Content starts

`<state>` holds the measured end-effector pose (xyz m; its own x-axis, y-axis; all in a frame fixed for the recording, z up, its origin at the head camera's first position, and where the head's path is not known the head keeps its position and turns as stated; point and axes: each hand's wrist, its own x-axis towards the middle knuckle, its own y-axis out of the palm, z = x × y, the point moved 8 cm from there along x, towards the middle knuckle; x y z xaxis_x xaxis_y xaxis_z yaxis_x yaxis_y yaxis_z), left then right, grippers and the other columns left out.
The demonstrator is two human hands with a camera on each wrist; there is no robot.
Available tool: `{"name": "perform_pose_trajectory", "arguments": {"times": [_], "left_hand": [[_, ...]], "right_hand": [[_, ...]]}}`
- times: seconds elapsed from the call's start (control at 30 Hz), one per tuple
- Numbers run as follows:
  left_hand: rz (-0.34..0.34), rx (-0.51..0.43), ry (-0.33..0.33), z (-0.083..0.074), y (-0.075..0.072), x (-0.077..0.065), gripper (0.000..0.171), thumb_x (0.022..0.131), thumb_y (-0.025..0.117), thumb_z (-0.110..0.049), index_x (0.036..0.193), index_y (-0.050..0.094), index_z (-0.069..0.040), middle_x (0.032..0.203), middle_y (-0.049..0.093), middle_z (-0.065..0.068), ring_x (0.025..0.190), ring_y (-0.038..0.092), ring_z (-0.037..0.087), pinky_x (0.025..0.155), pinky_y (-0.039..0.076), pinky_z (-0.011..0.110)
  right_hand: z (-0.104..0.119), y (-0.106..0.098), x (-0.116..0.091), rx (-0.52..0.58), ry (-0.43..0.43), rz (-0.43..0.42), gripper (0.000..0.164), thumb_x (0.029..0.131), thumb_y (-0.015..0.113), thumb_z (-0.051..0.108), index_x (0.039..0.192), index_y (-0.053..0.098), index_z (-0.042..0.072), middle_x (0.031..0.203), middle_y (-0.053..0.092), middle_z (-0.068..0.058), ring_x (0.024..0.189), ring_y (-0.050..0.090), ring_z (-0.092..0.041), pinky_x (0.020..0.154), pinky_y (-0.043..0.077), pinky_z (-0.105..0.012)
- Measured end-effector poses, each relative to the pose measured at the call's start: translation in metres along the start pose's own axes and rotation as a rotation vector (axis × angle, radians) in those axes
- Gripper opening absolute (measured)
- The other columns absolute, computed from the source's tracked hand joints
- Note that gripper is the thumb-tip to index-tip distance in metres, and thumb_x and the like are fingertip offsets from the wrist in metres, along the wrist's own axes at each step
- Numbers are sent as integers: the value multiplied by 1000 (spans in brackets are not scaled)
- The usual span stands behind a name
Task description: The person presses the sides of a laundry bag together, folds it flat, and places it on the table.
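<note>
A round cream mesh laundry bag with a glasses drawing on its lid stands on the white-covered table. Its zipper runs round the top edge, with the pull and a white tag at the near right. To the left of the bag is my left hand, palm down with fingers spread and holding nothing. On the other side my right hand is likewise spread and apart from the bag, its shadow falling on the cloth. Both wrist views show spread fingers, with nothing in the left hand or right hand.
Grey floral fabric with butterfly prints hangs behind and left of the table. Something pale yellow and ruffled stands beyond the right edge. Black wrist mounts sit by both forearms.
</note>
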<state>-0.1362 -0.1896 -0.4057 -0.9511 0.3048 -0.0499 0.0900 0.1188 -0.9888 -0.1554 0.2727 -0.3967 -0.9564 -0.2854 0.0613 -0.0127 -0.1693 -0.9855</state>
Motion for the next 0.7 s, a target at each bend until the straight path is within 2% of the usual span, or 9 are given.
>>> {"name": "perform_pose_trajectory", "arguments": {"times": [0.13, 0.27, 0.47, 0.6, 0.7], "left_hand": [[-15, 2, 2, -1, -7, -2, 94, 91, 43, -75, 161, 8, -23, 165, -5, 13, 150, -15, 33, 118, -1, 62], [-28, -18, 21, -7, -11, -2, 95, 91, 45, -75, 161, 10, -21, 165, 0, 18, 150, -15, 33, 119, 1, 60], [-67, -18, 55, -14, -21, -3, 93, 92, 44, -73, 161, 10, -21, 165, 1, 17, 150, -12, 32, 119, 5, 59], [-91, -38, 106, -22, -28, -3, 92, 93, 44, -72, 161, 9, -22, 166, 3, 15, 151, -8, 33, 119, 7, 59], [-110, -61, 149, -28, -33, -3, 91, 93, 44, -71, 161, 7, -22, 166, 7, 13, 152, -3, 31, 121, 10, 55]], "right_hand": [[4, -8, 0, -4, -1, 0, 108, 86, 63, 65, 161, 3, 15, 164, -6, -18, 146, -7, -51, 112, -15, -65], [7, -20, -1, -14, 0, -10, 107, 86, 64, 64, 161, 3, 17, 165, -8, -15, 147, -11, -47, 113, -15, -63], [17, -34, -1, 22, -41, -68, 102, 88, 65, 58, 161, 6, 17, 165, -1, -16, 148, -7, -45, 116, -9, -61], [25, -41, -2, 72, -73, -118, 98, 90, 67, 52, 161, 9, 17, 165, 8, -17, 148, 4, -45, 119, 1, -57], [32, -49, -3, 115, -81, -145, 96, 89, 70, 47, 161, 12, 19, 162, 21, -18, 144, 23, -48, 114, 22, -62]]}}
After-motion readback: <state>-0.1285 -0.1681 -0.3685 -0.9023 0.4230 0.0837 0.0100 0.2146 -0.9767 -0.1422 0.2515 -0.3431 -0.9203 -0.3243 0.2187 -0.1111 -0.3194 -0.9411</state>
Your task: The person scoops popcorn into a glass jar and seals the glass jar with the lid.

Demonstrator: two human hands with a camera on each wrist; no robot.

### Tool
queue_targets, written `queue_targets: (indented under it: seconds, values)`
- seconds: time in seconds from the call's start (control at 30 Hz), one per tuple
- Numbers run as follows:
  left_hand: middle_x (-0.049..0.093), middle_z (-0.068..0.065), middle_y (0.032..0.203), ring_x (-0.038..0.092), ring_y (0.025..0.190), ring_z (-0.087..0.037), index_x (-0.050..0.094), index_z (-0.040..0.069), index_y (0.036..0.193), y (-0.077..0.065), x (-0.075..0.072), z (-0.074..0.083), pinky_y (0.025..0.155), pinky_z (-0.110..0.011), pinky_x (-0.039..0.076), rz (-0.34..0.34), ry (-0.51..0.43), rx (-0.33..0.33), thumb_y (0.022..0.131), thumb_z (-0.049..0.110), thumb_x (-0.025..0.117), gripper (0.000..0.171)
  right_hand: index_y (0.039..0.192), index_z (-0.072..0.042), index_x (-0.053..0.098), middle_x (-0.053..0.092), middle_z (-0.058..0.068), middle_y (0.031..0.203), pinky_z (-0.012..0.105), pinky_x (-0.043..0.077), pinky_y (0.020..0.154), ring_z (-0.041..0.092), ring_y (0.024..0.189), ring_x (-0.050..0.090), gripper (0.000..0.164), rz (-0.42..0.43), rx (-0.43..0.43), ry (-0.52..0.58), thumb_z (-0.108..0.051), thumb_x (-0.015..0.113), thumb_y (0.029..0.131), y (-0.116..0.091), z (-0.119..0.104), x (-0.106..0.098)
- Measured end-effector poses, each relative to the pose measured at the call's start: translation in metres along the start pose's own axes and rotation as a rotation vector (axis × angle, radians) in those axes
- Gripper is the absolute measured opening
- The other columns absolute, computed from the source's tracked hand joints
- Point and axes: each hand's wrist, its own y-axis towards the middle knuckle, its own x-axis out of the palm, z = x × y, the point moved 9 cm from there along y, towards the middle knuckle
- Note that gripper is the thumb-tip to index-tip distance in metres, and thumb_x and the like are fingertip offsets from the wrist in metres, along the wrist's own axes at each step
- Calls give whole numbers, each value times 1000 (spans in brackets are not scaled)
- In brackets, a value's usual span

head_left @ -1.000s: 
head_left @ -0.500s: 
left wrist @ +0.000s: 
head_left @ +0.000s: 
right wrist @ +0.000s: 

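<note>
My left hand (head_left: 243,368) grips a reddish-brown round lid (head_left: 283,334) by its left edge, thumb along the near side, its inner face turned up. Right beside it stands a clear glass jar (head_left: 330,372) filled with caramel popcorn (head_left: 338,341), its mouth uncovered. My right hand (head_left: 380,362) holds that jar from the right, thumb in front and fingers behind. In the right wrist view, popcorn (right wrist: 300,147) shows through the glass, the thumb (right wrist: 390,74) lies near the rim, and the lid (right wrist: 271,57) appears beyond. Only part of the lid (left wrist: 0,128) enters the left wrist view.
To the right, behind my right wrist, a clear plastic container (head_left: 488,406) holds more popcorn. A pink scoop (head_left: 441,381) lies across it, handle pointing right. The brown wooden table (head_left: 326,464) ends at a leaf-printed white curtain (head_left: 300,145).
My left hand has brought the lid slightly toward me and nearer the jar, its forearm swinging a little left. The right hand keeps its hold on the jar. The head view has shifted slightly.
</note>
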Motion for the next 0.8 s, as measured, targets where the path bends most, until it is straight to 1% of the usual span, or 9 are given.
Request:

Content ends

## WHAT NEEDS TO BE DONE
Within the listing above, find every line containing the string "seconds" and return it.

## YOUR RESPONSE
- times: seconds elapsed from the call's start (control at 30 Hz), one per tuple
queue_targets, written `queue_targets: (indented under it: seconds, values)`
- seconds: time in seconds from the call's start (control at 30 Hz), one per tuple

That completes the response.